◆ THE TASK:
Give back an exact copy of the lines in the records below, from the line that has "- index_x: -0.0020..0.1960" through the line that has "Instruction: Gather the", and nothing besides.

◆ RECORD EXTRACTS:
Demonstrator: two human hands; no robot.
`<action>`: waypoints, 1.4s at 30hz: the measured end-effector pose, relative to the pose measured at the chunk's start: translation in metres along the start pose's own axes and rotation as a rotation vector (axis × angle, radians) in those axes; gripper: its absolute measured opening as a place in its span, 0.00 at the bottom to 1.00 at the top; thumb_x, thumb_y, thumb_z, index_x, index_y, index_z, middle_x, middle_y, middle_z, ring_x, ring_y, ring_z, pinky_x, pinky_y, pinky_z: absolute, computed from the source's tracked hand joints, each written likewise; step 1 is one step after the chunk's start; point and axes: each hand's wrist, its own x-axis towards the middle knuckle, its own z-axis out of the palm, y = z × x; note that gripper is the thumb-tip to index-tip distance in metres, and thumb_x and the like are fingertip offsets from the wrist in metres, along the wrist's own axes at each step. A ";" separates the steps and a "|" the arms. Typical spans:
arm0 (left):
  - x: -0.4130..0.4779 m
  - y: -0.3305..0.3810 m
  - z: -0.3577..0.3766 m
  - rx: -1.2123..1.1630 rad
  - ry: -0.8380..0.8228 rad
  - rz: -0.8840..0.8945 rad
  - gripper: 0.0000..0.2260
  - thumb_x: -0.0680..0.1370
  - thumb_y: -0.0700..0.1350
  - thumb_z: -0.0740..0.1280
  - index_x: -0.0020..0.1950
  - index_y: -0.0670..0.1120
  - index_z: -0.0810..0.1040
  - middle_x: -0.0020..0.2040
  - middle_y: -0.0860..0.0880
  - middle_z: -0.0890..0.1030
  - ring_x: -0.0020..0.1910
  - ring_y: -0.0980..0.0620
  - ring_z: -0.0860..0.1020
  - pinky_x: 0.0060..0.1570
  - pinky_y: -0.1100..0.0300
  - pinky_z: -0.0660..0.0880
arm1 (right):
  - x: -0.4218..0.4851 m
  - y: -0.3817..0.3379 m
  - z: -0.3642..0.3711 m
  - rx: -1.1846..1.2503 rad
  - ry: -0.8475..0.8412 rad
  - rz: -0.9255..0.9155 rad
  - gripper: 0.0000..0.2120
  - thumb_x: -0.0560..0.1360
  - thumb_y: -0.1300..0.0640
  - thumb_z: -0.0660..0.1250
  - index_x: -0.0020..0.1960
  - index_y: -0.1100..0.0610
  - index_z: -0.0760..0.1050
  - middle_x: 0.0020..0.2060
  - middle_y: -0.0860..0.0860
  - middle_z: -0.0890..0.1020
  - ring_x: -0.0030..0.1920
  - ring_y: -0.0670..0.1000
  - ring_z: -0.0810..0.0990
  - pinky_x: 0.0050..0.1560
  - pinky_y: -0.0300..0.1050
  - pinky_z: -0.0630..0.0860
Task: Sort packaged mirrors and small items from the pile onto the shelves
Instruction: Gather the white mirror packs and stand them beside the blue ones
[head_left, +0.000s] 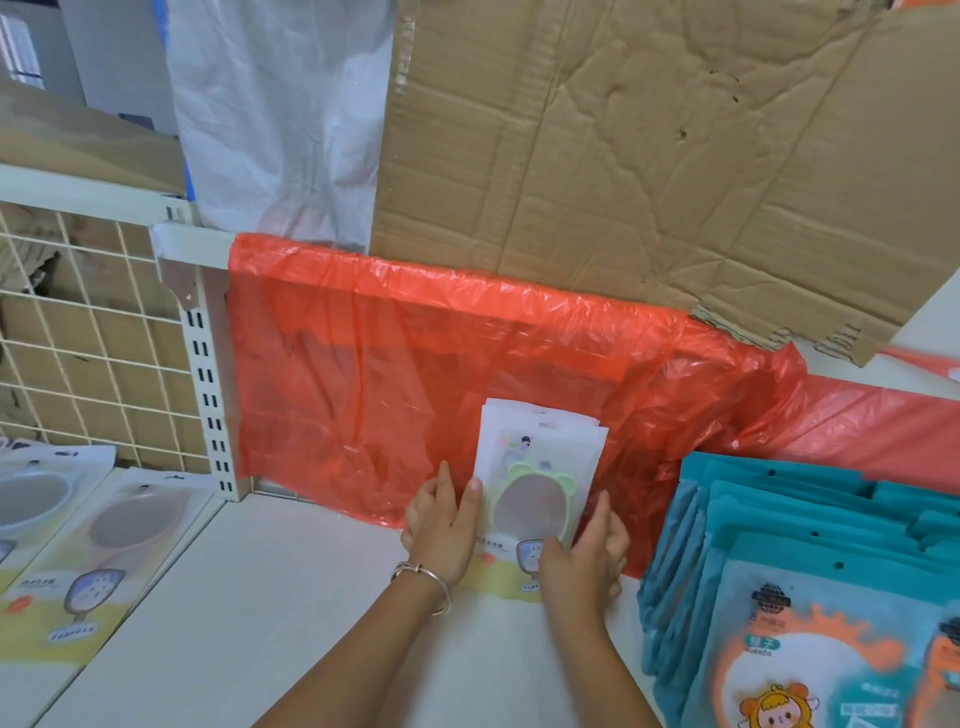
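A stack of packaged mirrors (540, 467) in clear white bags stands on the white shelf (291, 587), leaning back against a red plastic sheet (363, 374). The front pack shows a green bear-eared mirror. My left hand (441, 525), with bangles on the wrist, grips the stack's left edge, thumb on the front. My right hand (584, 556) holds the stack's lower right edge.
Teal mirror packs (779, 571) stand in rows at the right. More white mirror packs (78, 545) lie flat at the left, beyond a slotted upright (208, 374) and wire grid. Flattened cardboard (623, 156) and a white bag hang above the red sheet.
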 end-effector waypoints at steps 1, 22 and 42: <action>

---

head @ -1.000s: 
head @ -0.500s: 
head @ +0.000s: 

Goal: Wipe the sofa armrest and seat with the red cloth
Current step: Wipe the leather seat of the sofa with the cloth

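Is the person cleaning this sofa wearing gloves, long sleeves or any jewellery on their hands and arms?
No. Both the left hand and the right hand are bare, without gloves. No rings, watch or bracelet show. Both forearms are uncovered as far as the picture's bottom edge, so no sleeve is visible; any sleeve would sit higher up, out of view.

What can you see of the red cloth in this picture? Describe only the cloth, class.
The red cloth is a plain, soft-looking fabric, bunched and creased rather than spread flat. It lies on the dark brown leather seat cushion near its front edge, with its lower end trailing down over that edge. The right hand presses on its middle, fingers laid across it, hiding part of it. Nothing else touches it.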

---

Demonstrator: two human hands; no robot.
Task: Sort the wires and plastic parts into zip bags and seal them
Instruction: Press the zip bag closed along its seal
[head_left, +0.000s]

◆ SOLUTION TO THIS TASK:
  - index_x: -0.0020..0.1960
  - index_y: -0.1100..0.0610
  - index_z: -0.0760..0.1050
  - middle_x: 0.0020..0.2060
  - middle_y: -0.0860..0.0860
  - middle_z: -0.0890..0.1020
  - ring_x: -0.0030..0.1920
  - ring_y: -0.0670..0.1000
  - ring_z: -0.0810..0.0990
  - pinky_x: 0.0050..0.1560
  - pinky_y: -0.0300..0.1050
  - pinky_z: -0.0630..0.0860
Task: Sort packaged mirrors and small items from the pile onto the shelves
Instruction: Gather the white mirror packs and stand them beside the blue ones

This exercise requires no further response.